13. The method according to claim 12, wherein using the CCD camera comprises collecting data at 10-second intervals.

14. The method according to claim 13, wherein collecting data at 10-second intervals comprises collecting the data over a 5-minute period.

15. The method according to claim 14, wherein the flowcell comprises three solution channels, each in contact with approximately one-third of the waveguide.

16. The method according to claim 1, wherein injecting a sample, a polymerase, and a fluorescently labeled nucleotide into the at least one solution channel, under conditions wherein a single stranded analyte molecule present in the sample is capable of hybridizing to the capture molecule comprises injecting at least four labeled nucleotides, each nucleotide having a different fluorescent label, and utilizing multiplexing to simultaneously detect the addition of all four nucleotide possibilities in a single solution channel.

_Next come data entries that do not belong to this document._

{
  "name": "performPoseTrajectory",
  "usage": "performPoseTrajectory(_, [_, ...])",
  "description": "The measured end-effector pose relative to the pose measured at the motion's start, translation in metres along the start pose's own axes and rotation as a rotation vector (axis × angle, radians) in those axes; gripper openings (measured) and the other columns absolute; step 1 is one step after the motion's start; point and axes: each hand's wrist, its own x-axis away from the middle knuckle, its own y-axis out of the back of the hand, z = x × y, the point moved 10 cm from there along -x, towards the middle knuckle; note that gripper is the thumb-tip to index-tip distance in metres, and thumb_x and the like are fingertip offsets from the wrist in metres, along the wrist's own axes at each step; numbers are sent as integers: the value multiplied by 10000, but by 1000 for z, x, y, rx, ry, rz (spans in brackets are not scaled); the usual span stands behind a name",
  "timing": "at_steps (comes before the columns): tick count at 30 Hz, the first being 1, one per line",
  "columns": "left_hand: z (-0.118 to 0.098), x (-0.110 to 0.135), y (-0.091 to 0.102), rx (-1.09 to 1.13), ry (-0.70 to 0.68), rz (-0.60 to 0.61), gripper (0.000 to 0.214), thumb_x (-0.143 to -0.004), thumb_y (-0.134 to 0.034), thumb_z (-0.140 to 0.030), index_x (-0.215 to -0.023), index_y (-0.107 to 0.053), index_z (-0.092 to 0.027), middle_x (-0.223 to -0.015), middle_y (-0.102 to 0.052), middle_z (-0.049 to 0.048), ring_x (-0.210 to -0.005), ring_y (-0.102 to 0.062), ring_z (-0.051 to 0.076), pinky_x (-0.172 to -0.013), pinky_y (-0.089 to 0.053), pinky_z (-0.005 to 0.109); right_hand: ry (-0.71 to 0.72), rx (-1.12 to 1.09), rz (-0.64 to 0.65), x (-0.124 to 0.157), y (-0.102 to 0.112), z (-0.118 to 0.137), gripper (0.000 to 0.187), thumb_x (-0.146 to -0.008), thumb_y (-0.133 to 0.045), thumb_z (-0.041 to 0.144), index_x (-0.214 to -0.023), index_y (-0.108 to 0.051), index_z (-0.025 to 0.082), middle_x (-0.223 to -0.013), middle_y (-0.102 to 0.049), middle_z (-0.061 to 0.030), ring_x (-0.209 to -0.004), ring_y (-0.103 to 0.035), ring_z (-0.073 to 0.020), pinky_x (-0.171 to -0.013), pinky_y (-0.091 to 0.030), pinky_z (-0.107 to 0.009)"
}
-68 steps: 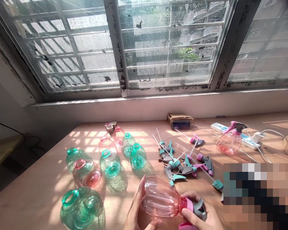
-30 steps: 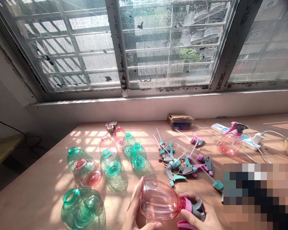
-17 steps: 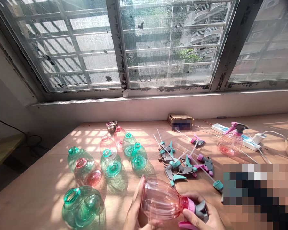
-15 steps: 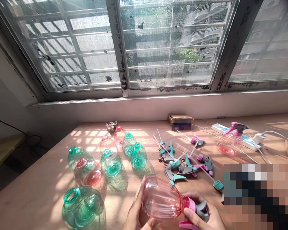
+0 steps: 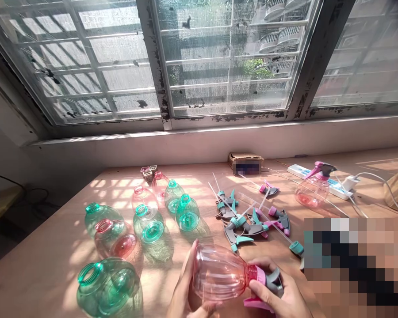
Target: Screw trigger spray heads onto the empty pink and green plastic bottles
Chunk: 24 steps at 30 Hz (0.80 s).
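Observation:
A clear pink plastic bottle (image 5: 219,276) lies on its side between my hands at the near table edge. My left hand (image 5: 185,291) wraps round its base end. My right hand (image 5: 280,300) grips the pink and grey spray head (image 5: 267,282) fitted on its neck. Several loose spray heads (image 5: 248,223) with long dip tubes lie just beyond, teal and pink. Several open green and pink bottles (image 5: 146,216) stand or lie to the left.
A finished pink spray bottle (image 5: 310,190) stands at the back right beside a white power strip (image 5: 318,181). A small cardboard box (image 5: 245,162) sits by the wall. A wooden table (image 5: 53,265) carries all this; a blurred patch covers the lower right.
The pink bottle has turned a little in my hands and its base has risen slightly. The view has tilted down and shifted slightly right. Nothing on the table has moved.

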Motion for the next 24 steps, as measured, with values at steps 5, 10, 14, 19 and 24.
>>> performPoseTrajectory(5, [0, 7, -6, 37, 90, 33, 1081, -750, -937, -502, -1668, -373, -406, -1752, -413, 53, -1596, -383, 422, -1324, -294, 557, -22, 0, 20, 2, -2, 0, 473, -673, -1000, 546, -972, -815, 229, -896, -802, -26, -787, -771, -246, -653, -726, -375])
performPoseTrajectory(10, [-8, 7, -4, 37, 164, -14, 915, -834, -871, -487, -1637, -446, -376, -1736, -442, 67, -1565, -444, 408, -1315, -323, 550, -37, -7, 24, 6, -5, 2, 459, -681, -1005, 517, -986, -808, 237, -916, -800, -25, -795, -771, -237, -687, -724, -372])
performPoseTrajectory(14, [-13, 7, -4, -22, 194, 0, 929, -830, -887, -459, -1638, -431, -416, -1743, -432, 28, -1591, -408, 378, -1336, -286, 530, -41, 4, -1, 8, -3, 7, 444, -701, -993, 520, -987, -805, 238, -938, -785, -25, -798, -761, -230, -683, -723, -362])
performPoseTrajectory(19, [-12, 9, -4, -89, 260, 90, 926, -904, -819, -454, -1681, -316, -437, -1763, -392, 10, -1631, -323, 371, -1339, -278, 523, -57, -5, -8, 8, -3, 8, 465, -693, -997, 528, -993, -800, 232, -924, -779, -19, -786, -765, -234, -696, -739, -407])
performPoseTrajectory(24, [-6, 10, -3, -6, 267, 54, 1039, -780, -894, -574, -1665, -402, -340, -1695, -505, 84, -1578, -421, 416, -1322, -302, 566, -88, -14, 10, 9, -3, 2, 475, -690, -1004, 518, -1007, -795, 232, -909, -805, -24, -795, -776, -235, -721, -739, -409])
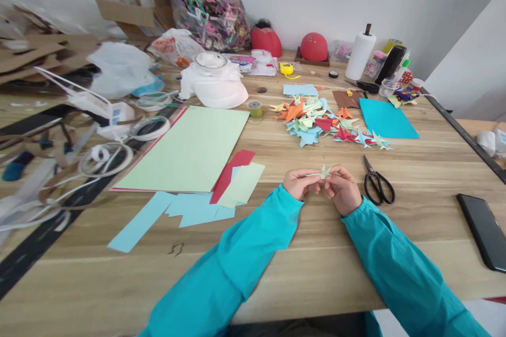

17. An assay system to detect a single nucleotide polymorphism, said assay system comprising:

a capture molecule attached to a solid support in contact with a solution channel, wherein the solution channel is in close proximity with a planar waveguide fluorescent biosensor;

a fluorescence biosensor capable of detecting a single base extension, wherein a single base extension comprises covalently attaching a fluorescently labeled nucleotide by the action of a polymerase to the capture molecule when a single stranded analyte molecule present in a sample is hybridized to the capture molecule.

18. The assay system of claim 17, comprising a wash-less assay system.

19. The assay system of claim 18, wherein the assay system utilizes multiplexing to simultaneously detect all base possibilities in a single solution channel.

20. An enzyme-catalyzed single base extension reaction used to detect single nucleotide polymorphisms with planar waveguide fluorescence biosensor technology.

21. A method of detecting genetic polymorphisms comprising using planar waveguides as the platform for single base extension.

22. An assay system to detect single nucleotide polymorphisms, said assay system comprising, in combination, a single base extension together with a planar waveguide fluorescent biosensor.

23. An enzyme-catalyzed single base extension reaction used to detect single nucleotide polymorphisms using planar waveguide fluorescence biosensor technology.

24. A wash-less assay comprising, in combination, a single base extension together with a planar waveguide.

25. The assay of any of the preceding claims wherein the waveguide platform has different capture molecules patterned thereon so as to simultaneously detect different possible polymorphisms.

26. The assay of any of the preceding claims wherein the SBEX assay utilizes multiplexing to simultaneously detect all base possibilities in a single channel.

27. An improved method of conducting a diagnosis using a waveguide, the improvement comprising: conducting a fluorescent affinity type assay, single base extension (SBEX), on said waveguide.